Locate the line that contains "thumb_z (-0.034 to" in the entries below, then repeat it and every following line through the line that contains "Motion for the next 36", exactly, and no others.

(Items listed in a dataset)
==*==
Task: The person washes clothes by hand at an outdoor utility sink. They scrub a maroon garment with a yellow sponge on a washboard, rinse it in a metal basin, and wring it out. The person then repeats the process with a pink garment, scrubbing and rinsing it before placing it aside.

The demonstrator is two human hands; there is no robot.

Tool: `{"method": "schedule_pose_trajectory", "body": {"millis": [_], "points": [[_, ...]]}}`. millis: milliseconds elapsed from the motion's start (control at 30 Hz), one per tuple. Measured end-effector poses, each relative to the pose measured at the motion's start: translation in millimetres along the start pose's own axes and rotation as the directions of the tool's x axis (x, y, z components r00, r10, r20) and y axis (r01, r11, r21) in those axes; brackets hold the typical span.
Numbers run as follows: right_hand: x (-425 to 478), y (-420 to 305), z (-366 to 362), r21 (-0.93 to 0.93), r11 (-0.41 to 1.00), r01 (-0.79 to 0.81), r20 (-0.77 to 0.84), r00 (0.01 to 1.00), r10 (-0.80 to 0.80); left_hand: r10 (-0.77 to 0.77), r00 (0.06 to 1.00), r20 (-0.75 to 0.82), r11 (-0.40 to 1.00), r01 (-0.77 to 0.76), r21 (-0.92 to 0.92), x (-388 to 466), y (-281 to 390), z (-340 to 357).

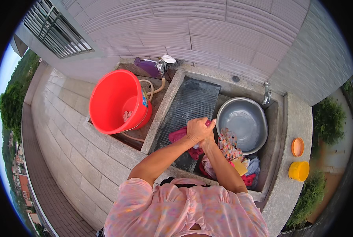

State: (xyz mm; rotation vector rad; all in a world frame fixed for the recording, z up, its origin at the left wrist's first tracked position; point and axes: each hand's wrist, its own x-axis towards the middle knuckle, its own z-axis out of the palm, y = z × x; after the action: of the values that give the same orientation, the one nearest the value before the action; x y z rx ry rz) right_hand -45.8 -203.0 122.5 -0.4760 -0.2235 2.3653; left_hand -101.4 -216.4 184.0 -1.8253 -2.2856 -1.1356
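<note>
Both my hands are together over the ribbed washboard (191, 94) of a stone laundry sink. My left hand (196, 129) is shut on a crimson cloth (177, 135), part of which hangs out to the left over the ridges. Close against it, my right hand (208, 139) grips the same cloth; its fingers are partly hidden. A metal basin (244, 124) stands in the sink to the right. Beside my right forearm lie a floral cloth (230, 145), a heap of other garments (253, 169) and a yellow block (239, 167), perhaps soap.
A red bucket (112, 100) with a small pale cloth inside stands left of the sink, near a beige hose (158, 89). The tap (266, 94) rises at the back right. On the right ledge are a yellow tub (298, 171) and an orange lid (298, 147).
</note>
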Motion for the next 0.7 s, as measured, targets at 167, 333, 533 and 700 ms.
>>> {"method": "schedule_pose_trajectory", "body": {"millis": [167,333,533,700], "points": [[-14,-1,19,-0.278,0.938,-0.206,-0.426,0.902,0.072,-0.017,0.999,-0.040,0.997,0.015,-0.071,-7,-14,-3],[-12,-26,33,-0.316,0.923,-0.219,-0.333,0.937,0.108,-0.439,0.898,-0.007,0.894,0.436,-0.104,29,-56,-24],[-20,-69,-20,-0.867,0.483,0.118,0.126,0.992,-0.017,-0.498,0.846,0.191,0.244,0.348,-0.905,53,-33,-107],[-20,-81,-80,-0.920,-0.165,0.354,0.366,0.929,-0.048,-0.314,0.915,0.251,0.113,0.299,-0.947,40,-11,-153]]}}
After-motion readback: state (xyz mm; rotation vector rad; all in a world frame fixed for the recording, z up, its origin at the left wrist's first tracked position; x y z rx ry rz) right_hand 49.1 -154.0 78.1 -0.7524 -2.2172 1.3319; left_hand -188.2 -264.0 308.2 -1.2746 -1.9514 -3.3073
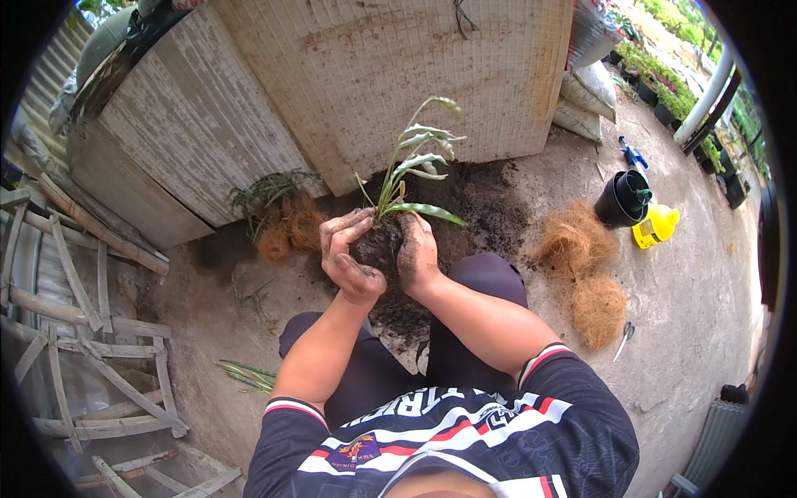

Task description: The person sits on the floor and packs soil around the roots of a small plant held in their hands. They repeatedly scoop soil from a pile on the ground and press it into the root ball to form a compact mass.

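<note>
Between my two soiled palms is a ball of dark soil (378, 246) around the base of a leafy plant (408, 163). Its long, wavy green leaves rise and lean toward the upper right. My left hand (350, 255) cups the soil ball from the left, fingers curled at its top. From the right, my right hand (417, 252) presses against the same ball with the fingers together. Loose dark soil (479, 205) lies spread on the floor beyond and below my hands. The roots are hidden inside the soil.
Right of me lie coconut-fibre clumps (576, 239), stacked black pots (616, 202), a yellow bottle (657, 226), a blue-handled tool (634, 154) and scissors (624, 341). At left are fibre-wrapped plants (289, 227), cut leaves (246, 376) and a wooden frame (93, 317). Panels (398, 81) stand ahead.
</note>
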The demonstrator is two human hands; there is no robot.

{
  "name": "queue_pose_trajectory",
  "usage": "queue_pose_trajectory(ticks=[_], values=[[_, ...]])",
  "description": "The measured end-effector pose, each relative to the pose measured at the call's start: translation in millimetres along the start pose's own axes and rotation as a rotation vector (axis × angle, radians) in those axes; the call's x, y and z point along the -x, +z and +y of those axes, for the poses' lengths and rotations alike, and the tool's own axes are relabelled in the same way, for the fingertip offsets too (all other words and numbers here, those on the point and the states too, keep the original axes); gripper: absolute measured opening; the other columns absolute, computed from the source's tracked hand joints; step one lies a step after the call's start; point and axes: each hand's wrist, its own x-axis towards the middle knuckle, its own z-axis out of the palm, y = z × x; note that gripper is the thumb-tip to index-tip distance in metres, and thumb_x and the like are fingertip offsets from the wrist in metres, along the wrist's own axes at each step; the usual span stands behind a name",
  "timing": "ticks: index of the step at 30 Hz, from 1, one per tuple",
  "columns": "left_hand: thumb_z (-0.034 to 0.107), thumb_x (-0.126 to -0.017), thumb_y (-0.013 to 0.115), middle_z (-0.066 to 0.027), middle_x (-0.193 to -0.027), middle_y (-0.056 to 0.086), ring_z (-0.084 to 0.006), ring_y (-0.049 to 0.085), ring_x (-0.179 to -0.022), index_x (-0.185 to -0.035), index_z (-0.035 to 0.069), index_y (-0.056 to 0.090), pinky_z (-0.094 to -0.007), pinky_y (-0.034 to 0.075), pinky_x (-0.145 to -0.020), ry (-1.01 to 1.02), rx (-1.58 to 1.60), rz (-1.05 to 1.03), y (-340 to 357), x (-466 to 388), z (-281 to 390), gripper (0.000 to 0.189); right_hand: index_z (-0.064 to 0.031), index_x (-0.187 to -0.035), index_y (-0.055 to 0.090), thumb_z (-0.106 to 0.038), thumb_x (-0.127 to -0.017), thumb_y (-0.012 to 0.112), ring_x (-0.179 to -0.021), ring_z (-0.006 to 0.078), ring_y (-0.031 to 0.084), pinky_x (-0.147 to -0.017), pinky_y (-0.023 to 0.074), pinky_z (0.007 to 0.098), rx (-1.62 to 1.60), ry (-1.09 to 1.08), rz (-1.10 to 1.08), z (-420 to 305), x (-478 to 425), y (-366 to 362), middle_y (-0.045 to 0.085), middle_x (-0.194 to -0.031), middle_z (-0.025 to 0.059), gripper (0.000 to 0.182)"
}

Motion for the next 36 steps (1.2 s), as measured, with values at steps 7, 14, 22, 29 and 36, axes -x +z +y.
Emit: queue_pose_trajectory(ticks=[7, 14, 22, 29, 36], values=[[0.024, -0.087, 0.025, -0.0176, -0.083, 0.061, -0.0294, 0.056, -0.077, -0.081, -0.004, 0.057, -0.0383, 0.046, -0.074, 0.075, 0.016, 0.042, 3, -1, 3, 0.043, 0.0005, -0.094, 0.055, -0.007, -0.087, 0.045, -0.079, 0.0133, 0.055, -0.072, 0.0447, 0.0256, -0.057, 0.022, 0.028, -7, 3, 7, 0.058, -0.088, 0.0061, 0.015], [0.021, -0.085, 0.031, -0.0164, -0.082, 0.06, -0.0288, 0.055, -0.075, -0.077, -0.003, 0.057, -0.0383, 0.046, -0.072, 0.088, -0.005, 0.055, 2, -2, 13, 0.036, 0.0, -0.094, 0.054, -0.005, -0.086, 0.047, -0.079, 0.0117, 0.054, -0.071, 0.045, 0.0251, -0.009, -0.037, -0.042, -10, 14, 13, 0.058, -0.089, 0.0059, 0.012], [0.016, -0.086, 0.037, -0.0145, -0.081, 0.06, -0.0288, 0.054, -0.075, -0.077, -0.002, 0.056, -0.0361, 0.046, -0.072, -0.071, 0.03, 0.059, 9, -4, 1, 0.028, -0.004, -0.095, 0.054, -0.013, -0.088, 0.044, -0.079, 0.014, 0.055, -0.072, 0.0456, 0.0272, 0.123, -0.016, 0.031, -4, -3, 5, 0.057, -0.089, 0.0056, 0.015], [0.015, -0.086, 0.036, -0.0142, -0.08, 0.06, -0.0282, 0.055, -0.077, -0.078, -0.002, 0.058, -0.0342, 0.045, -0.071, -0.137, 0.087, 0.046, 3, -6, 0, 0.029, -0.0045, -0.101, 0.053, -0.03, -0.089, 0.037, -0.089, 0.0192, 0.056, -0.08, 0.0446, 0.0326, -0.123, 0.133, 0.027, 6, -4, -14, 0.057, -0.098, 0.0072, 0.032], [0.016, -0.088, 0.032, -0.015, -0.08, 0.061, -0.0284, 0.056, -0.076, -0.077, -0.004, 0.057, -0.0351, 0.045, -0.07, -0.174, 0.075, 0.057, -1, -4, 0, 0.034, -0.0077, -0.102, 0.052, -0.029, -0.09, 0.038, -0.091, 0.0184, 0.054, -0.083, 0.0431, 0.0328, -0.057, 0.07, -0.084, 9, 4, -6, 0.056, -0.099, 0.0055, 0.028]])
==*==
The completed task
  "columns": "left_hand: thumb_z (-0.034 to 0.107), thumb_x (-0.126 to -0.017), thumb_y (-0.013 to 0.115), middle_z (-0.066 to 0.027), middle_x (-0.193 to -0.027), middle_y (-0.056 to 0.086), ring_z (-0.084 to 0.006), ring_y (-0.049 to 0.085), ring_x (-0.179 to -0.022), index_x (-0.185 to -0.035), index_z (-0.035 to 0.069), index_y (-0.056 to 0.090), pinky_z (-0.094 to -0.007), pinky_y (-0.034 to 0.075), pinky_x (-0.145 to -0.020), ry (-1.01 to 1.02), rx (-1.58 to 1.60), rz (-1.05 to 1.03), y (-340 to 357), x (-466 to 388), z (-281 to 390), gripper (0.000 to 0.189); right_hand: index_z (-0.064 to 0.031), index_x (-0.187 to -0.035), index_y (-0.055 to 0.090), thumb_z (-0.106 to 0.038), thumb_x (-0.127 to -0.017), thumb_y (-0.012 to 0.112), ring_x (-0.179 to -0.021), ring_z (-0.006 to 0.078), ring_y (-0.031 to 0.084), pinky_x (-0.147 to -0.017), pinky_y (-0.023 to 0.074), pinky_z (0.007 to 0.098), rx (-1.62 to 1.60), ry (-1.09 to 1.08), rz (-1.10 to 1.08), z (-420 to 305), x (-478 to 425), y (-366 to 362), middle_y (-0.045 to 0.085), middle_x (-0.194 to -0.031), middle_z (-0.025 to 0.059), gripper (0.000 to 0.182)"
}

Motion for the next 36 steps (1.2 s), as measured, with values at steps 7, 14, 22, 29 and 36, axes -x +z +y.

Reply complete, and nothing else is required.